- _What the task requires_
Please set out each line below exactly as it stands, without the images.

─── Data segment ───

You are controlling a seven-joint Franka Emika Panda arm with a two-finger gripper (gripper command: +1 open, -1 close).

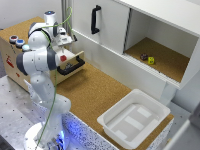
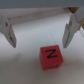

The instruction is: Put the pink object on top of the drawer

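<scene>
Hovering with jaws spread wide, gripper (image 2: pixel 38 31) grasping nothing, above the pink object (image 2: pixel 50 56), a cube marked N, resting on a pale surface near the drawer (image 1: pixel 70 61).

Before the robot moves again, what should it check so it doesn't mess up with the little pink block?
1. Gripper open: ok. Its fingers stand wide apart in the wrist view.
2. Pink object in sight: ok. It lies on a pale surface, with a dark letter on its upper face.
3. Pink object free of the fingers: ok. Neither one touches it.
4. Pink object lined up with the gap between the fingers: ok, roughly.
5. Pink object already on top of the drawer: cannot tell. The arm hides that spot in the exterior view.
6. Gripper's height above the pink object: cannot tell.
</scene>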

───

- _Task solution_
You are controlling a seven-joint Franka Emika Panda arm with a two-finger gripper (gripper command: +1 open, -1 close).


The instruction is: Put the pink object on top of the drawer

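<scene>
Hovering with jaws spread wide, gripper (image 2: pixel 38 31) grasping nothing, above the pink object (image 2: pixel 50 56), a cube marked N, resting on a pale surface near the drawer (image 1: pixel 70 61).

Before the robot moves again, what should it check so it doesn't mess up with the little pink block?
1. Gripper open: ok. Its fingers stand wide apart in the wrist view.
2. Pink object in sight: ok. It lies on a pale surface, with a dark letter on its upper face.
3. Pink object free of the fingers: ok. Neither one touches it.
4. Pink object lined up with the gap between the fingers: ok, roughly.
5. Pink object already on top of the drawer: cannot tell. The arm hides that spot in the exterior view.
6. Gripper's height above the pink object: cannot tell.
</scene>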

For this exercise, the work is now complete.